In requests, how to correctly read the ISO-8859-1 encoding?

Question

In requests, how to correctly read the ISO-8859-1 encoding?

Asked 6 years, 4 months ago

Viewed 816 times

1

In Python3, with beautifulsoup4 and requests, I want to extract some information from a site that has encoding 'ISO-8859-1'. I tried this strategy to show correctly the text:

import requests
from bs4 import BeautifulSoup

req = requests.get('https://sisgvarmazenamento.blob.core.windows.net/prd/PublicacaoPortal/Arquivos/201901.htm')
req.encoding

encoding = req.encoding
text = req.content

decoded_text = text.decode(encoding)

sopa = BeautifulSoup(decoded_text, "lxml")

sopa.find("h1")

And the result that appears is:

<h1>
                        CÃMARA MUNICIPAL DE SÃO PAULO<br/></h1>

When I copy and paste this screen appears correct, but in my computer the whole accent is wrong

I’m on a machine with Ubuntu

Please someone knows a correct way to read the encoding?

Edited June 2, 2019

I had the help of @snakecharmerb here

In the answer he detailed that when no explicit charset is present in HTTP headers and the Content-Type header contains text, RFC 2616 specifies that the standard character set should be ISO-8859-1. What is the case with this site

But clearly the words are UTF-8, so I fix it manually and it works My code went like this and it worked:

import requests
from bs4 import BeautifulSoup

req = requests.get('https://sisgvarmazenamento.blob.core.windows.net/prd/PublicacaoPortal/Arquivos/201901.htm')
req.encoding

'ISO-8859-1'

req.headers['content-type']
'text/html'

req.encoding = 'UTF-8'

sopa = BeautifulSoup(req.text,'lxml')

sopa.find('h1').text
'\r\n                        CÂMARA MUNICIPAL DE SÃO PAULO'

2 answers

Browser other questions tagged python character-encoding python-requests beautifulsoup

You are not signed in. Login or sign up in order to post.

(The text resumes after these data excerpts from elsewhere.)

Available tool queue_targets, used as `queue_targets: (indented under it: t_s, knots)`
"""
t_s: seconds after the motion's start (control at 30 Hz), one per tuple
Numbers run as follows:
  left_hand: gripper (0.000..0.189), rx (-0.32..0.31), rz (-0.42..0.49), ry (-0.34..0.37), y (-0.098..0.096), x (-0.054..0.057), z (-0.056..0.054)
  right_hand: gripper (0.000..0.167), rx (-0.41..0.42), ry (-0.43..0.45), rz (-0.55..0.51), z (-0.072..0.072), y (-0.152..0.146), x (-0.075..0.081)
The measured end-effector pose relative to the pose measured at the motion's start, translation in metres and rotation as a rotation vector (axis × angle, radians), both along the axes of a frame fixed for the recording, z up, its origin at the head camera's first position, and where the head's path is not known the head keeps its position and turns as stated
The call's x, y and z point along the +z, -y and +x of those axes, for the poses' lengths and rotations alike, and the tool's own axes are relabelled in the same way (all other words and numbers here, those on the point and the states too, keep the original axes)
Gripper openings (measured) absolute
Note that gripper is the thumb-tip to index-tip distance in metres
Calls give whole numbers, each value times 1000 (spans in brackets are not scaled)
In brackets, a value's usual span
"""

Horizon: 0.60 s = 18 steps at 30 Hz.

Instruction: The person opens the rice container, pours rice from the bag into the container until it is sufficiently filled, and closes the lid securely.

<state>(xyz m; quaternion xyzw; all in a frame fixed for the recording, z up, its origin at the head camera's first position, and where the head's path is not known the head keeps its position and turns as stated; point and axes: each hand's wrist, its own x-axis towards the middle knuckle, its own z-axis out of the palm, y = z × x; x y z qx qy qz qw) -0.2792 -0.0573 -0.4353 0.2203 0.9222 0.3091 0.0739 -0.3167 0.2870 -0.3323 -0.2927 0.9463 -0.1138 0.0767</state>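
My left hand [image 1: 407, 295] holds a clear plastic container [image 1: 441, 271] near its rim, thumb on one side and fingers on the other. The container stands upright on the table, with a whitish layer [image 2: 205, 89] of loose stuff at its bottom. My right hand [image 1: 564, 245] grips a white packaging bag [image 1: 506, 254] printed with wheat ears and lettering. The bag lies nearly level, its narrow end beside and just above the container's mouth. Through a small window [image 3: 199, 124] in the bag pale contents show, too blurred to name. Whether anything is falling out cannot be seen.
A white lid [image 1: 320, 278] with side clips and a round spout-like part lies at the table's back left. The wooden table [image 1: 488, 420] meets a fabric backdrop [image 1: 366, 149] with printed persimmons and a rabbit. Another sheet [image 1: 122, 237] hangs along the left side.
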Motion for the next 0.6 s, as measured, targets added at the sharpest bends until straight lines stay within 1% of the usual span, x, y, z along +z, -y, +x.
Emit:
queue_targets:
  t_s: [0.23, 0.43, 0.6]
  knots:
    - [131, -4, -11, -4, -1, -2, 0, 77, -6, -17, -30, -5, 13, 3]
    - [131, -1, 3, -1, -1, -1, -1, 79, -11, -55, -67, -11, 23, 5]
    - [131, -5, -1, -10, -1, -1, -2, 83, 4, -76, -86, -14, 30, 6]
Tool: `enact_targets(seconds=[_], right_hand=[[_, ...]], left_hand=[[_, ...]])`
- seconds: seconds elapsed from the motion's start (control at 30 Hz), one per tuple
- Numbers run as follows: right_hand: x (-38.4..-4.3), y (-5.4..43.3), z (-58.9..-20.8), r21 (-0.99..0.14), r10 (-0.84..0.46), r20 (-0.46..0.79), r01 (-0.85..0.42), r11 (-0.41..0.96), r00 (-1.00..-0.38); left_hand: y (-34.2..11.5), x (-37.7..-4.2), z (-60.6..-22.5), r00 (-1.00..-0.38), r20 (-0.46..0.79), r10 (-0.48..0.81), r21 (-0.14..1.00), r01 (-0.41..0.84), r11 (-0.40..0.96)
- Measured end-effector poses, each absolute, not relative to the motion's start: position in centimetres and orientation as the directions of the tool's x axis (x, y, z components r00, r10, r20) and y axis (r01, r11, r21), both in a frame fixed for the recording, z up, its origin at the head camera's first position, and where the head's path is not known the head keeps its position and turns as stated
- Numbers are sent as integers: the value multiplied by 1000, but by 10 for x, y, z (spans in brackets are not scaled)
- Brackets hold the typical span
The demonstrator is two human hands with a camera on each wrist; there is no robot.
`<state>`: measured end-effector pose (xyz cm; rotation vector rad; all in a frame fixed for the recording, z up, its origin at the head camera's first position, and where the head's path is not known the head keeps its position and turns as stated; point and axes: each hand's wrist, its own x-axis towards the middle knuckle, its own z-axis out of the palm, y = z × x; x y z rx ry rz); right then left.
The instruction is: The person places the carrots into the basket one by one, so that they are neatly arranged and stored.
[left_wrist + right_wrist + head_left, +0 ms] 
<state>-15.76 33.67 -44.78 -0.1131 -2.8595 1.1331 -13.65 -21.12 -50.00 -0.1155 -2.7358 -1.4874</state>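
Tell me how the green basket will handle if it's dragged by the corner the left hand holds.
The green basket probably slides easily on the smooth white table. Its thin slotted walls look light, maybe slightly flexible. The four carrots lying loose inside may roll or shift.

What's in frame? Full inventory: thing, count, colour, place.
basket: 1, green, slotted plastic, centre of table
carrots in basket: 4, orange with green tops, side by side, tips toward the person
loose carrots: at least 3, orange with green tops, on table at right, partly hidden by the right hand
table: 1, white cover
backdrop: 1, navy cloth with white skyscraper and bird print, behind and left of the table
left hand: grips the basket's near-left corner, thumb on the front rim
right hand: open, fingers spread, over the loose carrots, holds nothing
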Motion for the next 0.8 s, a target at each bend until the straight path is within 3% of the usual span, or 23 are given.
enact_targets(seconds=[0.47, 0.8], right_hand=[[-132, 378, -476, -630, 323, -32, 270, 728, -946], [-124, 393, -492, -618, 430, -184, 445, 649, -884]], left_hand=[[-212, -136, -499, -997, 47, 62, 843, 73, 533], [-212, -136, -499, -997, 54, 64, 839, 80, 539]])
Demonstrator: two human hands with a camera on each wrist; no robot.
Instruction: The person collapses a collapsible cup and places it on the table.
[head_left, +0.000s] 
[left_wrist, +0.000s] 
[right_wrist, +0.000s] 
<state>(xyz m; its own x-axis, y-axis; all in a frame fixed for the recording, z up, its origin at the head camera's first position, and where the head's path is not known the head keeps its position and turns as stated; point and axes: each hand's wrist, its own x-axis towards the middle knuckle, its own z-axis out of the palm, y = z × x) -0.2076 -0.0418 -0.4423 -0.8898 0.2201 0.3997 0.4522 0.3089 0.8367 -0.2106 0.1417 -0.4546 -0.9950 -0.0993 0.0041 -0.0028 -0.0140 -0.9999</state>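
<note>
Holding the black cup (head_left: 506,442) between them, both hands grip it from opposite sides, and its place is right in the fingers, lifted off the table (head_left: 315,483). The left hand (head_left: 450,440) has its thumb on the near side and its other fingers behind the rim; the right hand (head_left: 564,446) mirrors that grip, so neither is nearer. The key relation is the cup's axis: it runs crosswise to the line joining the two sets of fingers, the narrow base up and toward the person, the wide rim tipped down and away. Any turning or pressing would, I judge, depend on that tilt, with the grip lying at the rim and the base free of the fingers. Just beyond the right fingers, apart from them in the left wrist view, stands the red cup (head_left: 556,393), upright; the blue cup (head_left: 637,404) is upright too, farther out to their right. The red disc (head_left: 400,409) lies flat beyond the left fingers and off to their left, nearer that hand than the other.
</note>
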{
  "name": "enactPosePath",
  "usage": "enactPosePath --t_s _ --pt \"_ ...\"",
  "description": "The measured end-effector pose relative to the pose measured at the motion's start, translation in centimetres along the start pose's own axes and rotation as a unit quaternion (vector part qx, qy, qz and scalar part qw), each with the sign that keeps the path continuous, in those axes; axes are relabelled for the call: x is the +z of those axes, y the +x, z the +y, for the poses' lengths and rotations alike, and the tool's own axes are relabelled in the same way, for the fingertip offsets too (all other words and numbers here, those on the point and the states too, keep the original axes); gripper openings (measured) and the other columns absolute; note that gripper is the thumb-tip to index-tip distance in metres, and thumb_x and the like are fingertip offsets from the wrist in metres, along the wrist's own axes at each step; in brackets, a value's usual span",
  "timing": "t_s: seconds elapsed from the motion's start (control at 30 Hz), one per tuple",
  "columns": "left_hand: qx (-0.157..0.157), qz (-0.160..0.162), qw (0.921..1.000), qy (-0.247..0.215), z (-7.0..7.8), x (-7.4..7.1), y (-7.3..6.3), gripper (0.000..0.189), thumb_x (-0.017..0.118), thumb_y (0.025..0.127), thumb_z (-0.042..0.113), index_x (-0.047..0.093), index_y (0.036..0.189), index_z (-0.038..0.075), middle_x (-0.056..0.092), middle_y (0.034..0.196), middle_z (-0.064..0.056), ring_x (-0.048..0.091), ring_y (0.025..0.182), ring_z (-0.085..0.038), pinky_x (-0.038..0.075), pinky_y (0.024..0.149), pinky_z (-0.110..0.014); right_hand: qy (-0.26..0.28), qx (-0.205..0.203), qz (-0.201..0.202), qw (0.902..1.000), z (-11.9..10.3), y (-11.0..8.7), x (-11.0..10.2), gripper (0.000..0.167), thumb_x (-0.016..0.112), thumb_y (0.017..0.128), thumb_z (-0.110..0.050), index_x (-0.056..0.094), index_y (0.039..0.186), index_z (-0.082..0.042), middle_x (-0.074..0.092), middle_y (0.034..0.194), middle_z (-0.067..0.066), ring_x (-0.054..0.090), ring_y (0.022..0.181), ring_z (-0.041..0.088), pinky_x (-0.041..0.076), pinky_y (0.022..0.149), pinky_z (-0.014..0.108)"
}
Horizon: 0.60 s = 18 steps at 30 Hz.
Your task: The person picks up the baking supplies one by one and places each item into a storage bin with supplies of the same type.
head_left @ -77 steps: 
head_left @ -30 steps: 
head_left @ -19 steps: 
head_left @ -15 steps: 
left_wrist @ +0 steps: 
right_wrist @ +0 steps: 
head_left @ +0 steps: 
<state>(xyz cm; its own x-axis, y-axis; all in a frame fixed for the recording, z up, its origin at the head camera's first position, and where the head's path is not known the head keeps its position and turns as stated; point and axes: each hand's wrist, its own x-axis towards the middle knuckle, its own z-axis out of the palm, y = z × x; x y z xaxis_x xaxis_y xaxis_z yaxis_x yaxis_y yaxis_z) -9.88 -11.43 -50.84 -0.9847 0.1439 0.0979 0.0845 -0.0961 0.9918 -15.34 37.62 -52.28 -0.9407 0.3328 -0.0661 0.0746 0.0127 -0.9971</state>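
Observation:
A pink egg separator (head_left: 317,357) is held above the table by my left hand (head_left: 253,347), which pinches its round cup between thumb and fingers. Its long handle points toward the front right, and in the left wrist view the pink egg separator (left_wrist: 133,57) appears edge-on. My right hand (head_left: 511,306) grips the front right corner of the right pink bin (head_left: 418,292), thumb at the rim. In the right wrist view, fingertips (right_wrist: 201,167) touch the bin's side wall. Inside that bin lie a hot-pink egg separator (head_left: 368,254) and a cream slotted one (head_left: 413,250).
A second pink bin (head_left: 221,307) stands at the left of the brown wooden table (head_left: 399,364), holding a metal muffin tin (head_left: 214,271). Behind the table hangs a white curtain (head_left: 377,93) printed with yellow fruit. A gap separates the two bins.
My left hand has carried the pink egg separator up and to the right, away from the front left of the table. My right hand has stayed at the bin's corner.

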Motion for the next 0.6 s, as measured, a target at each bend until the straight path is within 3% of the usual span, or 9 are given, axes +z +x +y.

by jsbueno • **30,668** points · Answer 1 · 2019-05-31T16:22:06+00:00

In fact, the requests already makes the decoding for you,using the correct encoding.

It’s only instead of accessing the attribute .content, access the attribute .text of the object "":

In [382]: import requests                                                                                              

In [383]: data = requests.get("https://slashdot.org")                                                                  

In [384]: type(data.content)                                                                                           
Out[384]: bytes

In [385]: type(data.text)                                                                                              
Out[385]: str

But understanding of encodnig and not kicking what happens is kind vital in this industry. I never tire of recommending the following article, originally written in 2003 by the creator of Stackoverflow:

The Absolute Minimum All Software Programmers Need, Absolutely, Positively To Know About Unicode and Character Sets (No Excuses!)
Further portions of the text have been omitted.